Он не стал мешать. Ушел к морю и долго бродил там в тишине, в горячем безмолвии прокаленного солнцем ракушечника…
И вот сегодня, в субботний вечер, должен был, наконец, состояться концерт. С самого утра Колька нетерпеливо поглядывал то на солнце, то на «Черноморку»: когда же ее сирена подаст сигнал шабашить? Но день, как нарочно, тянулся томительно долго. Море, точно нескончаемая дума, однообразно-уныло катилось к берегу, нашептывало что-то сваям, равнодушно шуршало в смолянистой стружке. «Бабы» падали сверху устало и нехотя. Дымы далеких пароходов повисали неподвижно, как облака.
Из степи наплывал сухой солончаковый зной. Стожарские улочки млели в пресной духоте нагретых бурьянов. Над крышами струилось жидкое марево, в котором дрожали, словно истлевая, листья тополей. И такими же жидкими, как марево, казались матросам собственные мьшцы. После полуденного перерыва, разморенные коротким отдыхом, матросы работали вяло, неохотно. Часто отрывались от лебедок и прямо с помоста ныряли в зеленоватую воду. Но прохлада освежала лишь на несколько минут. Потом снова начинало давить солнце, наливая тело восковой, неповоротливой тяжестью.
Думая о предстоящем концерте, Колька невольно вспоминал песню Елены здесь, на причале, те чувства, которые тогда пробудились в нем. Ему становилось неловко, что сейчас и он, и его товарищи работали кое-как, еле-еле, спустя рукава. Он взбадривал себя, предлагал хлопцам «навалиться», но те в большинстве своем отмалчивались. Кое-кто отшучивался, ссылаясь на конец недели и усталость, а иные зло огрызались: если, мол, ему, Кольке, больше всех надо, пусть наваливается, они мешать не будут. И Колька, выругавшись, чтобы отвести душу, так же лениво, как и матросы, вертел барабан лебедки и затем облегченно вздыхал, когда «баба» плюхалась вниз, на сваю.

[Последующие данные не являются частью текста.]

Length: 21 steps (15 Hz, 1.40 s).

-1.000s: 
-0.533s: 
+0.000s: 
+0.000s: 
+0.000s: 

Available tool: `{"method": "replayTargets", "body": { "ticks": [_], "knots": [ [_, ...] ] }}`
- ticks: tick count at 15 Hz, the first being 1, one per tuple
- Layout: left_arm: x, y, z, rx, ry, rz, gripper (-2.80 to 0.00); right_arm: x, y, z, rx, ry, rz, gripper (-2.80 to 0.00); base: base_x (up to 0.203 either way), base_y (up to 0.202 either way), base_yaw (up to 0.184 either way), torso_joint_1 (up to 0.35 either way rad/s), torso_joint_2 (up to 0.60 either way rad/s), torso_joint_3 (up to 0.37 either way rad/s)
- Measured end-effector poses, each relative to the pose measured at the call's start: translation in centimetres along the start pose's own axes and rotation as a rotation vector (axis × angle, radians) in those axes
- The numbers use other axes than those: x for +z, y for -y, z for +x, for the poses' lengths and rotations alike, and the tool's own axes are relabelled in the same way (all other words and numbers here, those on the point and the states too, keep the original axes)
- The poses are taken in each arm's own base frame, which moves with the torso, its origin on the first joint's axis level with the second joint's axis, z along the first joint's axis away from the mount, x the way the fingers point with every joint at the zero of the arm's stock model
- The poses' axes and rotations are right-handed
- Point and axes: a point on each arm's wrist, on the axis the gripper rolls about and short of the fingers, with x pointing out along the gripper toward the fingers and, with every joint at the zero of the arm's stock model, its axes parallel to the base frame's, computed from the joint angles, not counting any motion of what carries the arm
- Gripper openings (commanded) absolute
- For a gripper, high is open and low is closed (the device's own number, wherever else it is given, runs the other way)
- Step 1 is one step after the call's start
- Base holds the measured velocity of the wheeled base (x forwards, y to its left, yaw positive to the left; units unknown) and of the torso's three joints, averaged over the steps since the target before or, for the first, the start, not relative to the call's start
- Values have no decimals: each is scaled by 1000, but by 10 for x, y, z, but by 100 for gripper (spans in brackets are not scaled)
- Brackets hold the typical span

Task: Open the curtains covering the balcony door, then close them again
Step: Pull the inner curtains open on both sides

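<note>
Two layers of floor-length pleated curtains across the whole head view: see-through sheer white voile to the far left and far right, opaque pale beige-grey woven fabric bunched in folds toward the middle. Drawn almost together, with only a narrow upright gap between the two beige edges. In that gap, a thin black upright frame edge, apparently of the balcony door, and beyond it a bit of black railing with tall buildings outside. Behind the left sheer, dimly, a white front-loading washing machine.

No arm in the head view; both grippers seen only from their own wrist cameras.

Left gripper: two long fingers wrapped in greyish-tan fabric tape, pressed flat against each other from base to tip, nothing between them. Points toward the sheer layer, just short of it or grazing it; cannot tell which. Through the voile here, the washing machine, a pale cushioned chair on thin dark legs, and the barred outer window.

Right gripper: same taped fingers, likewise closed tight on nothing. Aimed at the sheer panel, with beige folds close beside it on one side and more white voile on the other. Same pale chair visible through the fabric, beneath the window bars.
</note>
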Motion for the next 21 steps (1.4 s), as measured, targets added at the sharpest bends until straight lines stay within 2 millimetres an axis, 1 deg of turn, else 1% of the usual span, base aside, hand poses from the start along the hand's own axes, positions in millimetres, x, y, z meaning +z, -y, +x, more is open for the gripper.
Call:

Под обрывом рождались куцые предвечерние тени. Они, робко наползали на песок, медленно удлиняясь, подкрадывались к воде. Море красилось остывающей синевой. Над причалом носились ласточки, едва не задевая стремительными крыльями прибитую к столбу афишу. Афиша извещала о концерте Елены Речной. Накануне вечером Колька и Иволгин допоздна корпели над ней. Долго спорили о том, какое имя писать. Иволги к настаивал на «Гелене»: чтобы все было, как в Ленинграде. Именно этого и не хотел Колька. Зачем? Разве не сказала ему Елена, что все былые горести позади? Зачем же снова напоминать о них, о том человеке, который придумал ей это не русское имя! Но вслух своих доводов Колька не высказывал, он лишь упрямо мотал головой. В конце концов, капитан махнул рукой… Уже глубокой ночью, в потемках, они повесили здесь афишу. Утром, придя к причалу, шкипер остановился перед ней, внимательно прочел и восхищенно заметил:
— Молодец, девка! Сдержала слово.
Чем ближе к вечеру, тем все чаще бросалось Кольке в глаза имя Елены. И он снова, в который уже раз, косился на «Черноморку». Но по борту шхуны равнодушно скользили янтарные блики света, отраженного морем.